Где-то внизу, на усыпанном цветами откосе холма, птица взяла резкую трель.
— Это гардабаранкас. — На нервном лице Стерна выразилось страдание, как если бы он услышал, как фальшивит скрипач в оркестре, исполняющем симфонию Моцарта. — Их сравнивают здесь с европейскими соловьями, должно быть, потому, что они поют ночью.
Если две или три, запоют сразу, можете распрощаться со сном. А если молчат птицы, то воют обезьяны, словно души нераскаянных грешников.
Лиза, которая уходила на кухню, вернулась и позвала к столу. Стерн извинился, что завтрак будет нехорош; он и был нехорош. Достать здесь умелого повара было невозможно, а от слуг удавалось добиться чего-либо, только стоя неотступно у них за спиной. В кухне не было никаких индейских изделий, на стене висела фотография Маттергорна на фоне неестественно темного неба и несколько разноцветных флажков, какие продают в Альпах на высоких перевалах. Лиза была огорчена.
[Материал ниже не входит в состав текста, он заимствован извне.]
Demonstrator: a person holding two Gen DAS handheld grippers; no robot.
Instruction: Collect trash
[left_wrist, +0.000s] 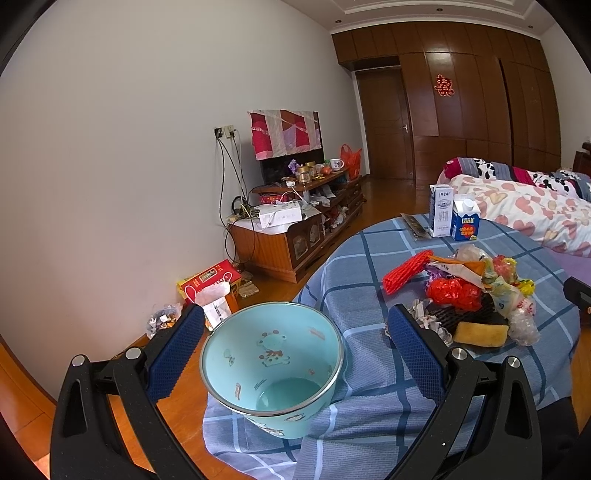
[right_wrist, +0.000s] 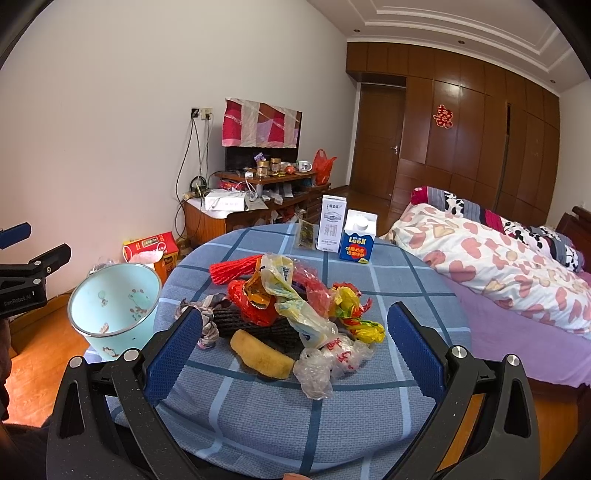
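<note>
— What does the left wrist view show?

— The left tongs (left_wrist: 295, 343) stand wide apart and hold nothing. Between their blue pads, at lower centre, sits a pale blue bin (left_wrist: 271, 365), empty, tilted against the edge of the table (left_wrist: 354, 266) with its checked blue cloth.

— And the right wrist view?

— The right tongs (right_wrist: 295, 339) are also spread wide and empty. A pile of trash (right_wrist: 295, 314) lies on the table at the centre of the frame: plastic bags, red wrappers, a yellow sponge (right_wrist: 260, 354) nearest the camera. The bin appears at middle left. Two cartons (right_wrist: 347, 234) stand at the table's far edge, above the pile.

— Anything else?

— A bed (right_wrist: 498, 266) with a heart-patterned quilt fills the right side.
</note>
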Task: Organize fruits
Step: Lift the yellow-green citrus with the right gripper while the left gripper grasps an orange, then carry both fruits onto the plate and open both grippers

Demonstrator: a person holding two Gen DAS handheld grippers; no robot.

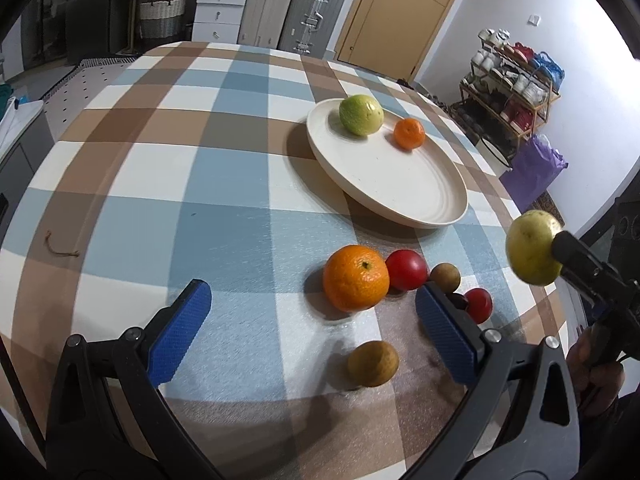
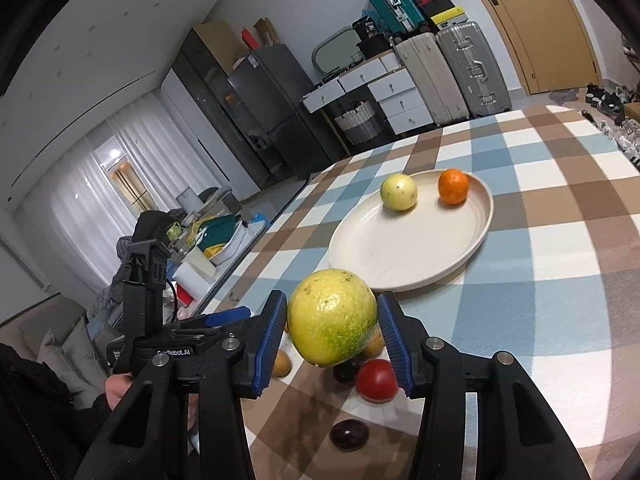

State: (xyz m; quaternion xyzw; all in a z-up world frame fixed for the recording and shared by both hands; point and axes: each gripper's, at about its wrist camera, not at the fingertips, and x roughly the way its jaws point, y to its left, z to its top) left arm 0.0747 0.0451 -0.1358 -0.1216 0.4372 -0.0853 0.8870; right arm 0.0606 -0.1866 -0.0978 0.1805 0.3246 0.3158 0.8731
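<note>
Placement called for care: the right gripper [image 2: 332,330], jaws clamped on the yellow-green fruit [image 2: 331,317], needed lowering onto the plate's [image 2: 400,258] bare near side, while the left gripper [image 1: 312,324] hung open-jawed.

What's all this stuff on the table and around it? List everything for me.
Plate: one, cream, on the checked tablecloth.
Green-yellow fruit: one, on the plate.
Small orange: one, on the plate.
Large orange: one, on the cloth.
Red fruits: two, beside the large orange.
Brown fruits: two visible, near the gripper.
Held fruit: one, yellow-green, above the table.
Suitcases: two by the door.
Left gripper: open, empty.
Right gripper: clamps the held fruit.
</note>
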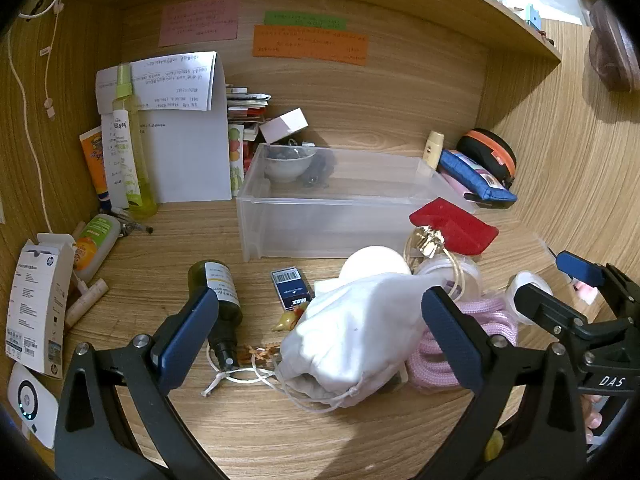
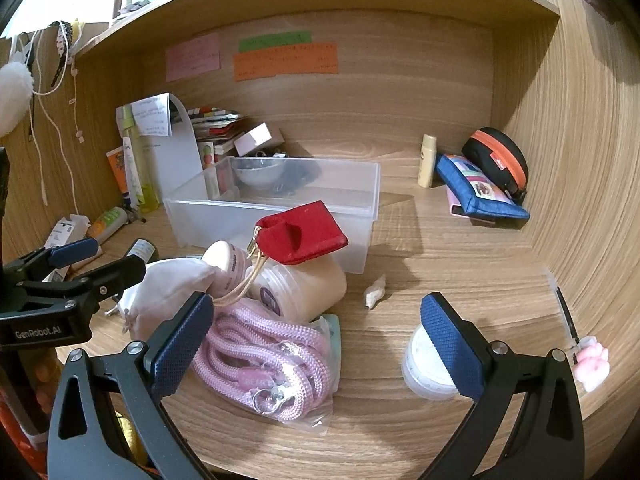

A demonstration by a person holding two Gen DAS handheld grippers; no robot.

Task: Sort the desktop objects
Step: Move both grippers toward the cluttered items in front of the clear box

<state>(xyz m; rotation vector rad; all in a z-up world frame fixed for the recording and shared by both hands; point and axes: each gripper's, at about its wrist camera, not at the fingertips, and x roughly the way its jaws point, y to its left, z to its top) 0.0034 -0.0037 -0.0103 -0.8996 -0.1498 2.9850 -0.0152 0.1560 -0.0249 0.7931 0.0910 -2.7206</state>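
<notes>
Bare desk (image 2: pixel 460 248) right of bin (image 2: pixel 372 184); clutter left.

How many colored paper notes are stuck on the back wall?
3: a pink note on the left, a green note to its right, and an orange note just below the green. None looks hidden.

Three paper notes are hanging on the back wall: one pink note (image 1: pixel 199 20), one green note (image 1: pixel 305 21) and one orange note (image 1: pixel 310 45). One clear plastic bin (image 1: pixel 320 224) is sitting on the bench (image 1: pixel 280 432), holding one white bowl (image 1: pixel 289 163). One red pouch (image 2: pixel 304 232), one white cloth bag (image 1: pixel 356 332) and one coil of pink rope (image 2: pixel 264 360) are lying in front of it. Two cream jars (image 2: pixel 304 284) are lying together, and one small tub (image 2: pixel 424 368) is standing apart.
</notes>
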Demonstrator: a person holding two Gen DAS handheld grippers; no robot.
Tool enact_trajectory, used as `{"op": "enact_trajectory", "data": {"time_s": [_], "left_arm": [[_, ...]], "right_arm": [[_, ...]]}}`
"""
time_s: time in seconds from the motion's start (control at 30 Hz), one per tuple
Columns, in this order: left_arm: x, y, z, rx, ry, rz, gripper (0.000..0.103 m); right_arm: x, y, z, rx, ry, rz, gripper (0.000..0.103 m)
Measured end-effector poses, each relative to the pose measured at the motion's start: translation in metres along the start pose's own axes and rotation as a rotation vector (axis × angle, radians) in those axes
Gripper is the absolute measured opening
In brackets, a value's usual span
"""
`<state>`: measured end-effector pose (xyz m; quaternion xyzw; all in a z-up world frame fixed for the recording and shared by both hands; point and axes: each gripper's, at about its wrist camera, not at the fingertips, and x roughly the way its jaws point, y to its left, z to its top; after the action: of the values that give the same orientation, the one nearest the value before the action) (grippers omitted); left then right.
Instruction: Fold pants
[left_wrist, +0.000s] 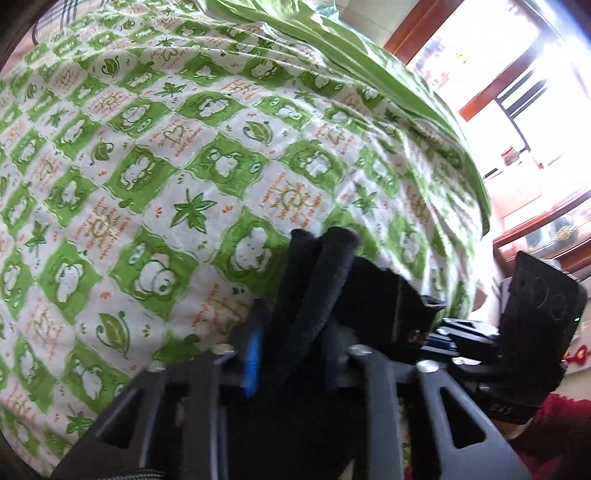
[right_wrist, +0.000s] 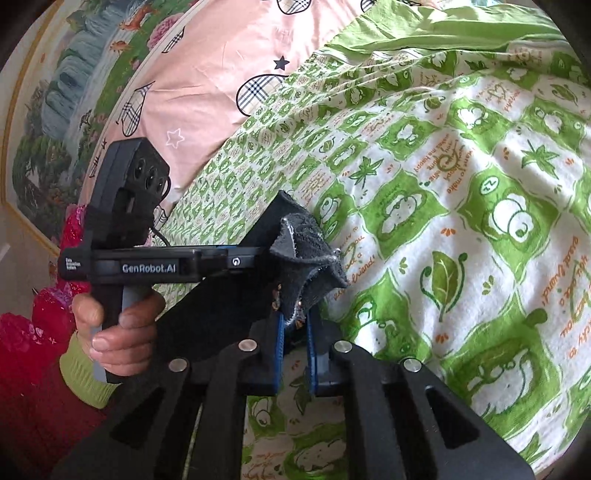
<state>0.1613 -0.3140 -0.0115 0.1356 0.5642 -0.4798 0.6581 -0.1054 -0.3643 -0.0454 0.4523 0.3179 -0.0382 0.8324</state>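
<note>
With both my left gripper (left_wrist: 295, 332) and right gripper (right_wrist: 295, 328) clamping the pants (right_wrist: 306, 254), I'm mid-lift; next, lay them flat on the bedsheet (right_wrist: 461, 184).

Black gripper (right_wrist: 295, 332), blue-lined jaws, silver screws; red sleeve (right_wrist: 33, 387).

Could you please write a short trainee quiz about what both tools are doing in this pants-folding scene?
1. True or false: the left tool is closed on the black fleecy pants.
2. What does the right tool grip? A) the pink star-printed pillow B) a grey-black edge of the pants C) nothing
3. Fill in: the pants hang above the ____-and-white frog-print bedspread.

Key: 1 true; 2 B; 3 green.
</note>
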Motion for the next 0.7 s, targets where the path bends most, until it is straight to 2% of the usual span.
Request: {"op": "enact_trajectory", "data": {"time_s": [0.13, 0.23, 0.5, 0.7], "left_arm": [[-0.015, -0.015, -0.008, 0.038, -0.055, 0.041, 0.011], [-0.036, -0.022, -0.014, 0.038, -0.111, 0.037, 0.011], [-0.118, -0.019, -0.053, 0.002, -0.271, 0.029, 0.011], [-0.173, -0.012, -0.099, -0.036, -0.373, 0.066, 0.011]], "right_arm": [[-0.003, 0.007, 0.003, -0.017, 0.002, 0.026, 0.011], [-0.010, 0.020, 0.007, -0.059, -0.004, 0.066, 0.011], [-0.021, 0.080, 0.008, -0.197, 0.004, 0.290, 0.011], [-0.009, 0.133, -0.010, -0.302, 0.063, 0.385, 0.012]]}}
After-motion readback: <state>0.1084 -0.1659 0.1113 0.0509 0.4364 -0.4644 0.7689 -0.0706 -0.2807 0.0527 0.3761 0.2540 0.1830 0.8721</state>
Завтрак был еще хуже, чем она опасалась.
Когда мы встали из-за стола, Гельмут показал мне несколько находок, сделанных при раскопках в Утитлане. Вещи были редкостной красоты; он реставрировал их для музея. Одна зелено-желто-серая чаша эпохи Старого Царства с изображениями несущих дары послов и украшенных перьями воинов была настоящим шедевром. Я испытывал истинное наслаждение, держа ее в руках.
— Тсакал? — спросил я.
— Или ранний Тепью. — Гельмут был чуточку озадачен. — Откуда вы знаете? Вы занимаетесь стариной?
— У меня были друзья, торговавшие редкостями.
— Доколумбовой эпохи?
— Да.
— Но это же запрещено. Их нельзя ни покупать, ни продавать.
— Да, я знаю. У одного из моих знакомых были даже неприятности. Его арестовали, когда он пытался нелегально провезти свои древности через мексиканскую границу.
— Арестовали! Его нужно было пристрелить! Наверное, разграбил древнее захоронение. Тюрьма таких не исправит. — Гельмут благоговейно взял в руки чашу. — Я не знаю ничего, созданного человеческим гением, что с большим правом можно было бы назвать великим произведением искусства.
Я сказал, что согласен.
— Мне кажется, что древности майя позволили мне проникнуть в душу народа.
Я занимаюсь этим полжизни и не перестаю изумляться. Удивительный народ. Вы знаете, в чем они оплошали, чего они не могли создать при всей своей изобретательности?
— Вы хотите сказать, что они не создали колеса?
— Нет. Колесо тут ни при чем. Они не сумели найти способ, как подчинить себе своих богов. Хитрые европейцы сделали из своей религии, орудие для практических целей, но у майя боги остались богами. И они постепенно опустошили душу народа. Если бы испанцы явились сюда раньше, в годы расцвета Старого Царства, у них не было бы ни малейшего шанса на победу. Что можно сказать о народе, который еще на уровне каменного века создал календарь, превосходящий по точности наш?